Since 2020, through the Radical Imagination for Racial Justice (RIRJ) Initiative, Hester Street has partnered with the Surdna Foundation to provide grants and in-depth technical assistance to creative programs that advance racial and environmental justice through the lens of arts and culture. 

We are excited to announce our new cohort of RIRJ grantees for the 2023 grant cycle: Centro para la Reconstrucción del Hábitat (CRH), Chhaya CDC, and Little Manila Queens Bayanihan Arts!

 

Centro para la Reconstrucción del Hábitat (CRH) is an organization focused on transforming vacant properties in Puerto Rico into assets for long-term community development and resilience. 

As part of RIRJ, CRH is working in the Piñones community in the municipality of Loíza, east of San Juan, to address vacant properties in flood-prone zones that cannot be safely converted into housing. Through a community placemaking plan and a participatory code enforcement program, they will involve residents in transforming these spaces into community assets that increase housing, environmental, and cultural resiliency. 

 

Chhaya CDC’s mission is to build the power, housing stability, and economic well-being of South Asian and Indo-Caribbean (SAIC) communities in New York City by working at the intersection of housing justice, racial justice, and environmental justice.  

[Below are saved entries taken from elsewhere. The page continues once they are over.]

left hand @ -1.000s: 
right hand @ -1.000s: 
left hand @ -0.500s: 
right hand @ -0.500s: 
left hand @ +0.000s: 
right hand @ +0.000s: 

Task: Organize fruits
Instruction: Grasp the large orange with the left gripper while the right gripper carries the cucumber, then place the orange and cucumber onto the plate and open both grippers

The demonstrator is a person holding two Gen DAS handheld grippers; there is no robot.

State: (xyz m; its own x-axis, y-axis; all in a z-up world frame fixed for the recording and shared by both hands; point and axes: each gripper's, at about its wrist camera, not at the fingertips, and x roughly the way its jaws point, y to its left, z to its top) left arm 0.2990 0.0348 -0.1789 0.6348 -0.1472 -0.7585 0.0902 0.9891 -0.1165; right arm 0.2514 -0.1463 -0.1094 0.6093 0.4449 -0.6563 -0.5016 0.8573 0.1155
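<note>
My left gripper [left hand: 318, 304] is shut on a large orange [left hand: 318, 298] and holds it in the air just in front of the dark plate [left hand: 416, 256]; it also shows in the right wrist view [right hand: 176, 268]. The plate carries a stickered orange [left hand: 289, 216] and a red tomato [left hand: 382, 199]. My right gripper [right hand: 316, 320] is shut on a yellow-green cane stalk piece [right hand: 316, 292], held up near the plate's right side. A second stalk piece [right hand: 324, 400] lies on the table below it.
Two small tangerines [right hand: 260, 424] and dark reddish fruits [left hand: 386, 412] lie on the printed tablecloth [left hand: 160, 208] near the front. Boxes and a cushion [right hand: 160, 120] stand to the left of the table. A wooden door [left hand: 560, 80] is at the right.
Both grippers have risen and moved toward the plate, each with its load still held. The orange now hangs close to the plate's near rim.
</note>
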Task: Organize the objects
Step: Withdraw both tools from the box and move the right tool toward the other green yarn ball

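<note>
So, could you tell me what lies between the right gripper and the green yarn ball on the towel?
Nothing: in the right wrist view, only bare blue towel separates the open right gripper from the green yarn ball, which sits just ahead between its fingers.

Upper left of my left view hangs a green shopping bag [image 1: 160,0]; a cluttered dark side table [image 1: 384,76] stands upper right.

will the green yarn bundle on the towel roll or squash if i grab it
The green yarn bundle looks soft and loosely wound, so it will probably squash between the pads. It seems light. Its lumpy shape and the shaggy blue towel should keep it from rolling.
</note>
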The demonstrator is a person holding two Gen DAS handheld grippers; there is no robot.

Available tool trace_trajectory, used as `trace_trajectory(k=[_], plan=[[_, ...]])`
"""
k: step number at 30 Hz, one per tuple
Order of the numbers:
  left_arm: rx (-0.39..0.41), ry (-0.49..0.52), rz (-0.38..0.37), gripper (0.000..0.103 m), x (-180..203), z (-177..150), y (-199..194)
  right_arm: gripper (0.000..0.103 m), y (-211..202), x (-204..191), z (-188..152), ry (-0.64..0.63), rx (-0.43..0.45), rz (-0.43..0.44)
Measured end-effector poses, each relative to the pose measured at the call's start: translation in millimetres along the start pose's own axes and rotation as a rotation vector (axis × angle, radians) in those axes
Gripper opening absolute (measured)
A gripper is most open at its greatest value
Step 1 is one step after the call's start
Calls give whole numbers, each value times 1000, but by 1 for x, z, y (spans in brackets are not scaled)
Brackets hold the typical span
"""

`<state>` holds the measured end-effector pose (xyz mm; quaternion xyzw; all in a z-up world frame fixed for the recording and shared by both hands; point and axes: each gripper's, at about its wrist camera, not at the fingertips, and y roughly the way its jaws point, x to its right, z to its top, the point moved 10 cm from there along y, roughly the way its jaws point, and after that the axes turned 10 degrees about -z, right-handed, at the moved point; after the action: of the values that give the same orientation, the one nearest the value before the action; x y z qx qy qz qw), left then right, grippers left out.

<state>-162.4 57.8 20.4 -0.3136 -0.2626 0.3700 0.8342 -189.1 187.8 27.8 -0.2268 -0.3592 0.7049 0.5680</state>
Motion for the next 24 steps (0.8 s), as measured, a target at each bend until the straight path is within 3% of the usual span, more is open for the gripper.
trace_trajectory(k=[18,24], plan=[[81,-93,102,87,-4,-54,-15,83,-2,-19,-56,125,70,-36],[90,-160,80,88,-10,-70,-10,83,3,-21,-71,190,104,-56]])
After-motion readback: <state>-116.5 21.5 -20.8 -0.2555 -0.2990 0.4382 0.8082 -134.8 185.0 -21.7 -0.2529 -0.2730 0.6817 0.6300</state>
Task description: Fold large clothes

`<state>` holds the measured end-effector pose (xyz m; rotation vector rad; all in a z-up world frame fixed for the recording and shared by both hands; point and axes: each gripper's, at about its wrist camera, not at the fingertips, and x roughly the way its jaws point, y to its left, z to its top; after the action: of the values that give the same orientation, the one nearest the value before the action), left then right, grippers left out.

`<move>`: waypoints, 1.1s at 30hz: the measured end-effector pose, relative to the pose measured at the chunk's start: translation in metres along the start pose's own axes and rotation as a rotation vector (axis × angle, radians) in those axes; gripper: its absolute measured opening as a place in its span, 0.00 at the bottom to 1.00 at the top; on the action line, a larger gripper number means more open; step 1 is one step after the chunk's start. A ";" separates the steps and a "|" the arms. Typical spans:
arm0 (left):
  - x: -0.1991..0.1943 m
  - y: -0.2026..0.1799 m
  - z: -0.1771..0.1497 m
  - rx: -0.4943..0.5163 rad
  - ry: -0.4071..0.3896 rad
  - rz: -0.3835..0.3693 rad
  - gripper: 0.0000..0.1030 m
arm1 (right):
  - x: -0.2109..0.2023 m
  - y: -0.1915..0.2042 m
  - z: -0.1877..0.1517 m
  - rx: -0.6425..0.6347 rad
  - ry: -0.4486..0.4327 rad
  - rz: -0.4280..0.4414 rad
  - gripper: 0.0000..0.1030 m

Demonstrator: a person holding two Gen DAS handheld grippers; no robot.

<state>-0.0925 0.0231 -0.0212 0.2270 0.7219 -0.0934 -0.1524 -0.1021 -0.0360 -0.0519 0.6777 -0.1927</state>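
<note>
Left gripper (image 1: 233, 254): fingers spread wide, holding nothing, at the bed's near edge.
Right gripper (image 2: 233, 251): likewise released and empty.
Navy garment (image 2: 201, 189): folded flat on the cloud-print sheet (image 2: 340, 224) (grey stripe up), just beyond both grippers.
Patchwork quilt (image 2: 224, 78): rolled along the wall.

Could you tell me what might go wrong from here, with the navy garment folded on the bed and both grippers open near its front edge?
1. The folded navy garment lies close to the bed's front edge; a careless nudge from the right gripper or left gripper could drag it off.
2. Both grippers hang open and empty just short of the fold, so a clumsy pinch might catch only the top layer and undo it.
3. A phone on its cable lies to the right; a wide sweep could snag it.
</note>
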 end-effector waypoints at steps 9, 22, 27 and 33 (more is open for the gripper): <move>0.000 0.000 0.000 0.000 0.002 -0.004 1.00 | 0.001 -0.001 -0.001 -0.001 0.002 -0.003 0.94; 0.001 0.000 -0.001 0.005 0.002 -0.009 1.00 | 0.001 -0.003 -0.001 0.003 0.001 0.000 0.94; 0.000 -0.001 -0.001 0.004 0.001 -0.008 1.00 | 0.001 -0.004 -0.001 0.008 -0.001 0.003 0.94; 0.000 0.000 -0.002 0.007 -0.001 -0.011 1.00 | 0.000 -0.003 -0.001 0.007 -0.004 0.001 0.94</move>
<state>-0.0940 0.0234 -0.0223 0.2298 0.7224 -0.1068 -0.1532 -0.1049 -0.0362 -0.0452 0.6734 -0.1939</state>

As part of RIRJ, Chhaya will engage Richmond Hill’s South Asian and Indo-Caribbean communities to transform an existing public space into Richmond Hill Diversity Place. This effort seeks to address a lack of secular public spaces in this area and will create a gathering place for artistic expression, cultural celebrations, community organizing and civic engagement. 

 

Little Manila Queens Bayanihan Arts is a collaboration between artists and cultural workers who support community-based arts and creative placekeeping efforts for the diasporic Filipino community in Woodside, Queens and the greater NYC area.

As part of RIRJ, Little Manila Queens will explore how clothing and textile waste in NYC and the second hand economy that exports it to the Philippines have implications for climate justice for both the diaspora and the communities in the islands, drawing connections between issues like colonialism, immigration, assimilation, consumption, pollution and climate change. Through public space activations, artistic interventions and popular education, Little Manila aims to address environmental justice in a way that feels culturally relevant for the Filipino community.